東大生がさまざまな本を求めて訪れる東大の書籍部。東大生協本郷書籍部と駒場書籍部に提供してもらった2022年8月~23年7月の1年間の書籍の売り上げデータを、ジャンル別にランキング形式で掲載する。哲学書から理工系の本、古典的名作から世相を反映した最新書まで─このランキングを通して東大生の興味が垣間見える。(以下の表は提供してもらったデータをもとに作成したため同じ書籍が違うジャンルに区分されている場合がある)(構成・峯﨑皓大)
【総合】
國分功一郎教授(東大大学院総合文化研究科)による著作がますます人気を集めている。暇と退屈を名だたる哲学者達の主張を参照しながら考察する『暇と退屈の倫理学』(新潮社)が本郷で1位、駒場で3位。昨年の売り上げでは本郷で2位、駒場で3位だったが、さらに順位を上げた。難解と言われるスピノザ哲学を鮮やかに解説した『スピノザ』(岩波書店)は駒場で5位。昨年10月の刊行以来、学生の高い支持を集めている。
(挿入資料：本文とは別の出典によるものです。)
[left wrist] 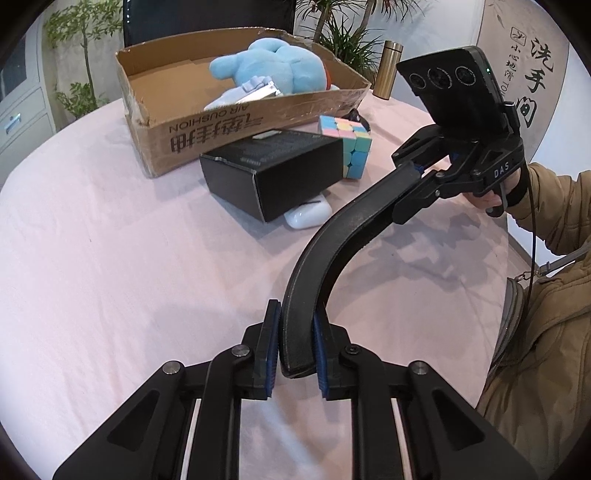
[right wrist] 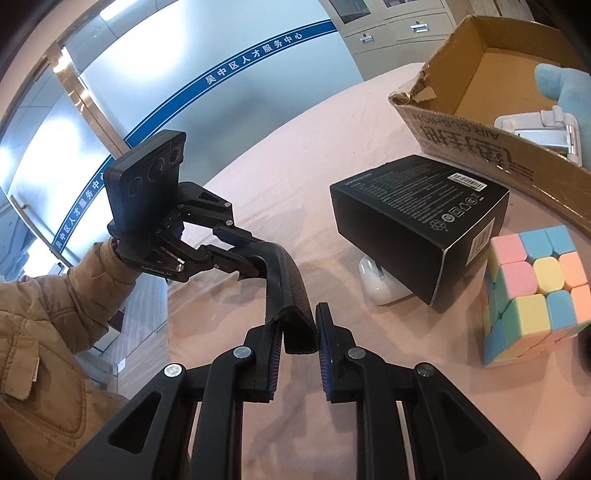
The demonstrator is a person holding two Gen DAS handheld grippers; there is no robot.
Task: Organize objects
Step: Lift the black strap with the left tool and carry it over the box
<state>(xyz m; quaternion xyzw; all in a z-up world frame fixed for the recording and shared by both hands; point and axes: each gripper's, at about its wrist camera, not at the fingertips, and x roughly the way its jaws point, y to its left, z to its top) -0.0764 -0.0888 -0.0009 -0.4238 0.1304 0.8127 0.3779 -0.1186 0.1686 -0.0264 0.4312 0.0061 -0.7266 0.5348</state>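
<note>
I was looking at a public office, some kind of service centre. Frosted glass doors point(right wrist: 122, 96) carried a blue band point(right wrist: 207, 83) of white Chinese lettering. Grey filing cabinets point(right wrist: 399, 29) with metal handles stood along the wall. A washroom sign point(left wrist: 532, 81) in Chinese hung behind potted plants point(left wrist: 343, 33). The desk point(left wrist: 110, 258) wore a pink cloth.
</note>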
駒場の1位は昨年に引き続き『東京大学「ボーカロイド音楽論」講義』(文藝春秋)。東大の人気講義を書籍化したもので、ボーカロイドをさまざまな視点から分析する。
『拡散モデル』(岩波書店)は本郷で4位。拡散モデルによって実現された画像生成は私たちの身近なものになりつつある。目下爆発的に発し応用される拡散モデルの現在と未来を解説する。
【文庫】
本郷で4位、駒場で2位の『思考の整理学』(筑摩書房)は1986年刊行のロングセラーで過去には同ランキングで1位にランクイン。単に知を集積するだけではなく能動的に考え、行動に移してみることを説き、刊行から40年近く経ってもなお色あせない。
駒場で5位の『政治的なものの概念』(岩波書店)はカール・シュミットの代表作の1932年版と1933年版を全訳したもの。「政治的なもの」を友・敵の区別と論じ、マキャベリ以降の政治を権力の獲得に還元する見方を根幹から覆す不朽の名著だ。
【新書】
『ウクライナ戦争』(筑摩書房)は本郷で4位、駒場で2位。著者はテレビ出演も多数ある小泉悠講師(東大先端科学技術研究センター)。ウクライナ戦争の疑問や論点を明確に整理。昨年に引き続いてウクライナ戦争関連の新書がランクインしており、まだまだ東大生の関心が薄れていないようだ。『世界インフレの謎』(講談社)は本郷で3位。海外諸国と同様に日本でも物価上昇が叫ばれて久しいが、その理由を「物価とはどういうものか」から始まりデータを用いて解説する。『フェミニズムってなんですか?』(文藝春秋)は駒場で3位。リベラルフェミニズムからラディカルフェミニズムまで「フェミニズムとは何か」の答えは人によって違う―その多様性こそに価値を見いだす著者がフェミニズムの過去と現在地を語る。
【文芸、一般】
村上春樹氏の人気は依然根強く、6年ぶりの新作長編小説『街とその不確かな壁』(新潮社)は本郷、駒場でともに2位。高校時代の初恋を忘れられない主人公が初恋の相手と創った街を往来する。デビュー間もない頃の自身の3作目の中編小説『街と、その不確かな壁』を3年かけて書き改めた作品である。
【人文】
国会図書館で15年間レファレンスサービスに従事してきた小林昌樹氏による『調べる技術』(皓星社)は本郷で2位。調べものをするときに効果的な著者の秘技を対象・方法に分けて明らかにする。『歴史とは何か』(岩波書店)は本郷で5位。歴史の主観性を直視した上で歴史と向き合うように促す現代歴史学の原点かつ、全ての歴史を学ぶものにとって欠かせない態度を説く。